For those of you not familiar, the premise of the program was a millionaire lawyer from New York City, Oliver Wendell Douglas (played by Eddie Albert), and his socialite wife, Lisa (played by Eva Gabor), move to the country and take over a farm. He knows nothing about farming, and she only want to move back to New York. The clash of city and rural culture provides much of the humor. There are also plenty of odd characters such as Mr. Haney, the oily, dishonest salesman who originally sold Oliver the Green Acres farm; Fred and Doris Ziffel, childless elderly neighbors who have a pig named Arnold, whom they treat as their “son;” Hank Kimball, the county extension agent who draws folks into inane conversations, loses his train of thought, then exits the scene. These, along with several others and a host of town folk, provide great sitcom humor, but present a less than inspiring image of farm folks and rural life.
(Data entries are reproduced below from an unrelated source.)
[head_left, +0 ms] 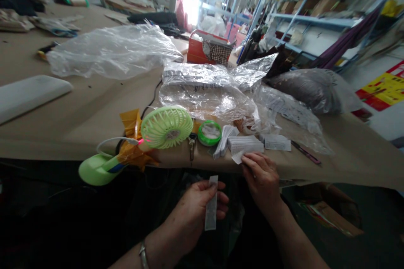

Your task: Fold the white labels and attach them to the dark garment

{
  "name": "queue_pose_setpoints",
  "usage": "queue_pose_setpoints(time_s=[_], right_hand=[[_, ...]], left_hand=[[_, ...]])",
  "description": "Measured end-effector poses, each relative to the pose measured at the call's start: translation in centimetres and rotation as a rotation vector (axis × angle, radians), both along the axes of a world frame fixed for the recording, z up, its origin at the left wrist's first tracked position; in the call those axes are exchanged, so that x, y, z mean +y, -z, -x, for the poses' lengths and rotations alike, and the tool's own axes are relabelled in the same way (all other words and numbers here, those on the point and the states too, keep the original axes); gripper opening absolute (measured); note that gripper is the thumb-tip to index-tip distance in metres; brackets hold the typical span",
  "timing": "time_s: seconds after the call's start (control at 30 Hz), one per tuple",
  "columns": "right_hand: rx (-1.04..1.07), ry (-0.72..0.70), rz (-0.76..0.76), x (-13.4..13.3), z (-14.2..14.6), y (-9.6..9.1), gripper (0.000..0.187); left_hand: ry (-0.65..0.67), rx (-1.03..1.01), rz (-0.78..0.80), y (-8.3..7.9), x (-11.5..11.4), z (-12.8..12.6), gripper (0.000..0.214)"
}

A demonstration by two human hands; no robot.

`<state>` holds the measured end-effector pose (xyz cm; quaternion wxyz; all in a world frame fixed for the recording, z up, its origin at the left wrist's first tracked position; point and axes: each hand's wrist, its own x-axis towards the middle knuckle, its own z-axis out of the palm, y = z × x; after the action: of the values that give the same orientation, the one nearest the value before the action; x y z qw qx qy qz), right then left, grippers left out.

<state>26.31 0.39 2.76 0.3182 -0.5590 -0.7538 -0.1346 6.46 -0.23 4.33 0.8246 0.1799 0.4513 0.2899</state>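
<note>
My left hand (198,214) holds a narrow white paper strip (211,204) upright between thumb and fingers, below the table edge. My right hand (260,176) rests at the brown-paper-covered table's edge (195,157), its fingers on a stack of white paper slips (245,145). Another folded bundle of slips (224,141) lies left of that stack, and a third (276,143) lies right of it. Farther left are a green ring of clear film (209,133), a small metal tool (191,145) and a lime-green handheld fan (166,127) with yellow tape.
Crumpled clear plastic bags (208,88) cover the table behind the slips, and a dark purple-handled tool (305,152) lies to the right. A red box (205,48) stands beyond them. Blue metal shelving with cartons (312,21) lines the right side.
</note>
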Motion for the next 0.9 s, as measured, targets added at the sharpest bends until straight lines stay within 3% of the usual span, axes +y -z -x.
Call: queue_pose_setpoints(time_s=[0.17,0.37,0.57,0.9], right_hand=[[0.253,-0.13,-0.028,-0.8,0.6,-0.2,0.014],[0.25,-0.541,0.095,-3.5,4.6,-0.7,0.013],[0.212,-0.612,0.13,-4.0,5.2,-0.6,0.014],[0.365,-0.617,0.273,-4.8,4.9,-0.7,0.012]], left_hand=[[0.042,-0.048,0.045,-0.7,0.3,0.2,0.015],[0.011,-0.315,0.042,-0.3,0.5,0.5,0.013],[0.047,-0.375,0.016,-0.1,-0.1,0.6,0.02],[0.059,-0.335,0.011,0.0,-0.4,0.4,0.022]])
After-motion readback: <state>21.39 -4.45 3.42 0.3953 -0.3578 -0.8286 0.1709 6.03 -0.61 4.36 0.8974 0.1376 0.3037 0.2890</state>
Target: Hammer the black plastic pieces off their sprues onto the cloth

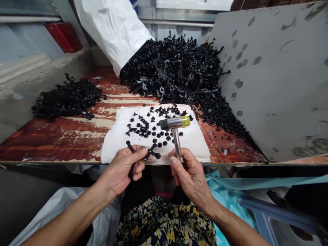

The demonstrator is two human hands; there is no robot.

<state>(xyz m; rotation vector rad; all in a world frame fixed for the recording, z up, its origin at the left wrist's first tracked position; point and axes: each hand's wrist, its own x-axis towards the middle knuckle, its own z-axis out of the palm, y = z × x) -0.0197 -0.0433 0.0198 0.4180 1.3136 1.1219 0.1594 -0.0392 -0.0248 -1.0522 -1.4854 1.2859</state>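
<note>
My left hand (128, 169) is closed on a black plastic sprue (151, 153), a branched runner with small parts at its ends, held over the near edge of a white cloth pad (197, 140). My right hand (188, 174) grips the metal handle of a small hammer (175, 123), whose head has a black end and a yellow end and hovers above the pad. Several small black plastic pieces (148, 128) lie scattered on the pad under the hammer.
A big heap of black sprues (176, 68) spills from a white sack (115, 30) at the back of the worn red table (64, 136). A smaller black pile (66, 99) lies at the left. A grey board (276, 78) leans on the right.
</note>
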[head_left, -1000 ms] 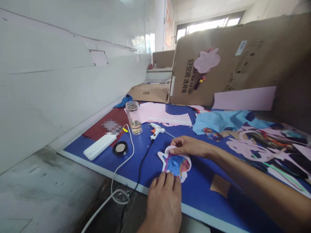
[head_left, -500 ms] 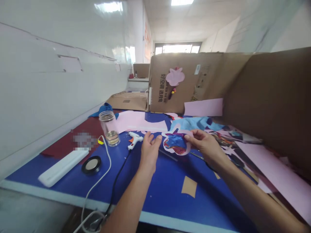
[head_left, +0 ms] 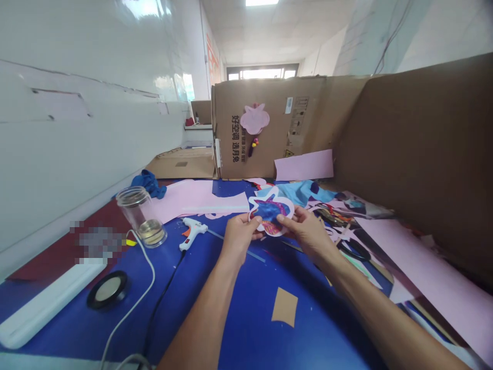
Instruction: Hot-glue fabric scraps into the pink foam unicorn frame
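Far to the left of the fingers, a white block (head_left: pixel 46 303) and a black round disc (head_left: pixel 107 289) are lying on the blue desk (head_left: pixel 239 329). A glass jar (head_left: pixel 141 218) and a white glue gun (head_left: pixel 191 229) are sitting nearer, just left of the left hand (head_left: pixel 239 237). That hand is pinching the left edge of a white-bordered cut-out (head_left: pixel 270 211) with a blue and red picture, its fingers closed narrow on the paper. The right hand (head_left: pixel 306 236) is pinching the right edge the same way, so the cut-out is hanging between the two sets of fingers, lifted clear of the desk. I judge the piece is being held up and looked over. Any further handling is calling for a light, even pinch, since the sheet looks thin and easy to crease. Beyond the right fingers, coloured paper scraps (head_left: pixel 346 216) are spreading out. A second ago the cut-out was lying flat on the desk under both hands. Half a second ago only the right hand was holding it up, with the left hand open beside it.
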A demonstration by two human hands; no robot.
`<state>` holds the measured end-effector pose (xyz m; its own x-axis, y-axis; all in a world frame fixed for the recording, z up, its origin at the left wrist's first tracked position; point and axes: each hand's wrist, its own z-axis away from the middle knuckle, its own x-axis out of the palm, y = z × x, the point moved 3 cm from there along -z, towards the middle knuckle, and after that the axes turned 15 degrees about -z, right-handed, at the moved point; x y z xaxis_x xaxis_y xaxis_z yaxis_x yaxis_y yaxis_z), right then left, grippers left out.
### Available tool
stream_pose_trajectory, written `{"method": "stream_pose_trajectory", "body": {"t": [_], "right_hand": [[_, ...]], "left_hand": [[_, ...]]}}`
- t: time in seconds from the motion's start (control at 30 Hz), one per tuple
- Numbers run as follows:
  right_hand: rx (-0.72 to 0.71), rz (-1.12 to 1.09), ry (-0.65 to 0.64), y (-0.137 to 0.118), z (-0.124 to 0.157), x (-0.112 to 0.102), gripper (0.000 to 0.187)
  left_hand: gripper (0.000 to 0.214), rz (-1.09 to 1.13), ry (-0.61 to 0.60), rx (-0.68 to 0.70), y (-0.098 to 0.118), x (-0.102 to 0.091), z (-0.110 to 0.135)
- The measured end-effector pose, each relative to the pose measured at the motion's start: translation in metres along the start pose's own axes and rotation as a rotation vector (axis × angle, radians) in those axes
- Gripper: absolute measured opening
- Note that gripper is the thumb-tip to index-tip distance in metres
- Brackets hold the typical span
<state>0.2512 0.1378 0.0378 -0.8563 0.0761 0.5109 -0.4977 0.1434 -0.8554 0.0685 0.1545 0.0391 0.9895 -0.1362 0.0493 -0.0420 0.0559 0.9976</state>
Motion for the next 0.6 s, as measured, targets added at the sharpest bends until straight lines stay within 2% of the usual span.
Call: {"method": "stream_pose_trajectory", "body": {"t": [0.2,0.47,0.6], "right_hand": [[0.033,-0.035,-0.032,0.013,0.004,-0.001,0.061],[0.054,-0.053,-0.033,0.015,0.007,0.0,0.064],[0.024,-0.056,0.023,0.012,0.004,-0.003,0.067]], "left_hand": [[0.043,-0.01,0.009,-0.004,-0.011,-0.003,-0.002],[0.044,-0.069,0.007,0.008,-0.008,-0.003,0.002],[0.04,-0.099,0.0,0.01,-0.008,-0.001,0.003]]}}
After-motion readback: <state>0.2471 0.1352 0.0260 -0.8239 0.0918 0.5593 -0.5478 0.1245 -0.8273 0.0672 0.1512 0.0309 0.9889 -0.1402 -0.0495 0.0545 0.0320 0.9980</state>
Several years ago Eddie Albert spoke to a convention of farm broadcasters and apologized for his misrepresentation of farmers. This show lives on today, still aired on fringe channels that specialize in old programs. The program had one of the cutest and catchiest theme songs ever created for a television program, with words that many us still know by heart 50 years later. In this era of remakes, however, what would a “Green Acres 2016” look like?


In our updated version, Mr. Douglas would be a billionaire who made it big in the software business. He will have gotten hooked on farming by playing farm-oriented games on social media.  His significant other would be a liberal feminist who plays the stock market on-line.  She would want to return to the city because the rural broadband is too slow.  She would also get frustrated when her program on the history of feminism was not well received at the extension homemakers club meeting. He would see a software solution to all farm-related tasks and would try to automate everything.  He would be flummoxed, however, when visiting the county FSA office to learn they were still using 30 year old computers. The famous Green Acres theme song would be updated in our new series and would have a hip hop beat.


While rural and city life are a lot closer together than they used to be, there are still customs, traditions, and values that would make for plenty of humorous situations. There could also be some good humor made as the main characters, thinking their new neighbors are bumpkins, find out they are actually more sophisticated and proficient on technical issues than the city folks.   And, perhaps some of the values of honesty, hard work, and community that are common in rural areas might be a bit disconcerting to the newcomers.


Such a series could shed light on some of the real challenges facing rural America and provide a much-needed update of the image of the American farmer. It could also stress some of the things rural and city families have in common and what benefits each has to offer to the other.  Sadly, in today’s reality TV genre, it is our differences that get highlighted and ridiculed.  Perhaps that is one reason our current political rhetoric is so caustic and polarized.


Such a remake of Green Acres is unlikely until we find a way to make agriculture cool to those not involved in it — a very tall order.  Perhaps if we turned our farmer into an aspiring chef and pitched the program to the Food Network? HHHMMMMMM, that might work!